→ Problem description
Report every line in the records below that holds the word "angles".

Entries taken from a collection

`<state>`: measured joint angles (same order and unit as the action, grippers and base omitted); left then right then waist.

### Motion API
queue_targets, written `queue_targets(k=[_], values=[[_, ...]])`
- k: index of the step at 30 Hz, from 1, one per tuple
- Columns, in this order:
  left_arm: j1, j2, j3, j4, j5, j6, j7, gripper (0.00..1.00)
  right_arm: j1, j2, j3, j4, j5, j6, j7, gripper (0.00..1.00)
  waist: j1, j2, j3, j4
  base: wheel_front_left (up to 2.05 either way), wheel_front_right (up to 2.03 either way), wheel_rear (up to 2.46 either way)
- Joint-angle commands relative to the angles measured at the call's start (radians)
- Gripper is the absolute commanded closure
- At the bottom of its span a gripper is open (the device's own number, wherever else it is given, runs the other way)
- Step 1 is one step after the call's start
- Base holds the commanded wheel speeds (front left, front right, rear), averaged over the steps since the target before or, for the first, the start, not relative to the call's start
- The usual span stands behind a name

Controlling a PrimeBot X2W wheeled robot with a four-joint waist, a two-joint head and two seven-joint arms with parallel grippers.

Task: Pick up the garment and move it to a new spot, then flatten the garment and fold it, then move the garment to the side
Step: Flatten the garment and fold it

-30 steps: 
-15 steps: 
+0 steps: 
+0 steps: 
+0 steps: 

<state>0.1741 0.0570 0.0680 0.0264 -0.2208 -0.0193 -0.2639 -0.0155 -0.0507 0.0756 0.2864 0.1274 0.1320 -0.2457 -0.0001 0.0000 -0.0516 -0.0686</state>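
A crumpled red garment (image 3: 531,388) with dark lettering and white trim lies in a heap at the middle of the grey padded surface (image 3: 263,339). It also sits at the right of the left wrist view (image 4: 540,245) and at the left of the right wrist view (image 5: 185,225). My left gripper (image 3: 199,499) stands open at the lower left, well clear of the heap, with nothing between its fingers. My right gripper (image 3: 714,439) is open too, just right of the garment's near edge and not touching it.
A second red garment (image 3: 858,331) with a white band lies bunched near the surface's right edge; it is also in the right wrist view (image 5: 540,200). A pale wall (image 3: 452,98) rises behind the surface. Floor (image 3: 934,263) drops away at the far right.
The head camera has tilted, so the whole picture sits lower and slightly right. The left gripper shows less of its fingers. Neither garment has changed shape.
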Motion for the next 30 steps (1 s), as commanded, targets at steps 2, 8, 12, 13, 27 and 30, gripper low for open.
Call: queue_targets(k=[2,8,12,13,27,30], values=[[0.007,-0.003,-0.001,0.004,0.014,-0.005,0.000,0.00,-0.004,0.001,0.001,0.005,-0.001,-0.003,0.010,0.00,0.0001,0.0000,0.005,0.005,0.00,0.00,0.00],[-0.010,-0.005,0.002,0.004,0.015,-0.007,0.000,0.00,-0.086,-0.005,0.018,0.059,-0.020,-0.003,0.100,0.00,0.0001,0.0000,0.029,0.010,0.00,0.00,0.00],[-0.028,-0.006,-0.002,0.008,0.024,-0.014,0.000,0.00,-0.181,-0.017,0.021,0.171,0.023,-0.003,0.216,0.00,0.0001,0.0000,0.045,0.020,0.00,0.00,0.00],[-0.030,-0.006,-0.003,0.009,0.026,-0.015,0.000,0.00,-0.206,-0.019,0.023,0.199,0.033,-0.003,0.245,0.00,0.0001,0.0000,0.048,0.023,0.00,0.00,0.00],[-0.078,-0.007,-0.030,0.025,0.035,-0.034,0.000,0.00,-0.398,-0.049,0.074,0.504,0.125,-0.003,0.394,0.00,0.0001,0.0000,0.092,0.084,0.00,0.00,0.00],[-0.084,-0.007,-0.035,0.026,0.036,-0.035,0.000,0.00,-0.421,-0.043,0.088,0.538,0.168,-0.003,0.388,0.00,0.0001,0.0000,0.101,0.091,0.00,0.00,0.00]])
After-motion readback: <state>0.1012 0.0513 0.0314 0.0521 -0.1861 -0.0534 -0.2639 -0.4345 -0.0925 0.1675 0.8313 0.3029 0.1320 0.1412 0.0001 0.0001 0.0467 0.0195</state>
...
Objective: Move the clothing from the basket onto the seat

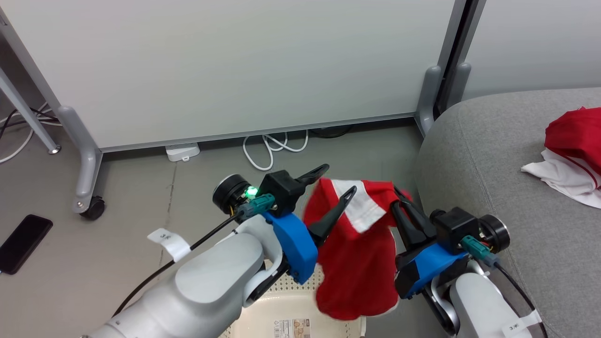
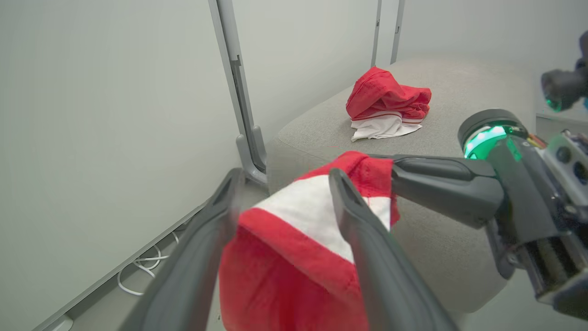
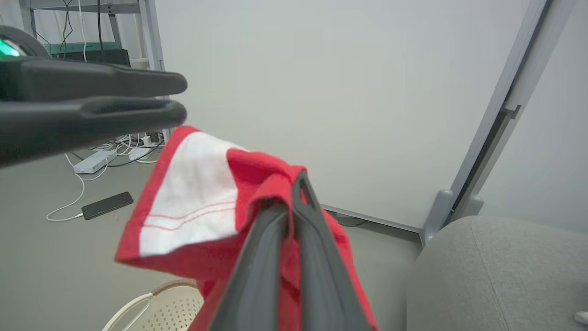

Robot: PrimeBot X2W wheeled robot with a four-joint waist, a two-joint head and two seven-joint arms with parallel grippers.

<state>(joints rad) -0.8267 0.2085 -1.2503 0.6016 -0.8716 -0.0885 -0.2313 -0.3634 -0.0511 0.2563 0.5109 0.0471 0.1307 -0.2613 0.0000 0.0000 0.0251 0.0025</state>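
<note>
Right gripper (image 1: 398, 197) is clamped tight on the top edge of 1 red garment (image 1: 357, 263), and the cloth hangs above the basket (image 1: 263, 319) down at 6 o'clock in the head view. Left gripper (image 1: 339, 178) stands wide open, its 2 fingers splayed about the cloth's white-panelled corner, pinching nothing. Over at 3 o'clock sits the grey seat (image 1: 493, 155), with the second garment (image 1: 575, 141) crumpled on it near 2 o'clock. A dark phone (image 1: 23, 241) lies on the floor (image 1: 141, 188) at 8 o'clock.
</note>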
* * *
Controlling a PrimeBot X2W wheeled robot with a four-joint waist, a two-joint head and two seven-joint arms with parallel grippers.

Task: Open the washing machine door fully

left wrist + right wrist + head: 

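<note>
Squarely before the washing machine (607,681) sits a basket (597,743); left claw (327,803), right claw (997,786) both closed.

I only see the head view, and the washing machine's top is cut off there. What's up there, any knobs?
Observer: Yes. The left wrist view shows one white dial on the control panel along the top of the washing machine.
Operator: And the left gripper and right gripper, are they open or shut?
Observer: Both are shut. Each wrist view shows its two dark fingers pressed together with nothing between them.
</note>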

→ Exercise result
`<state>`: measured joint angles (same order and unit as the action, grippers and base omitted); left then right then waist.
- Joint-angle commands relative to the angles measured at the call's start (radians)

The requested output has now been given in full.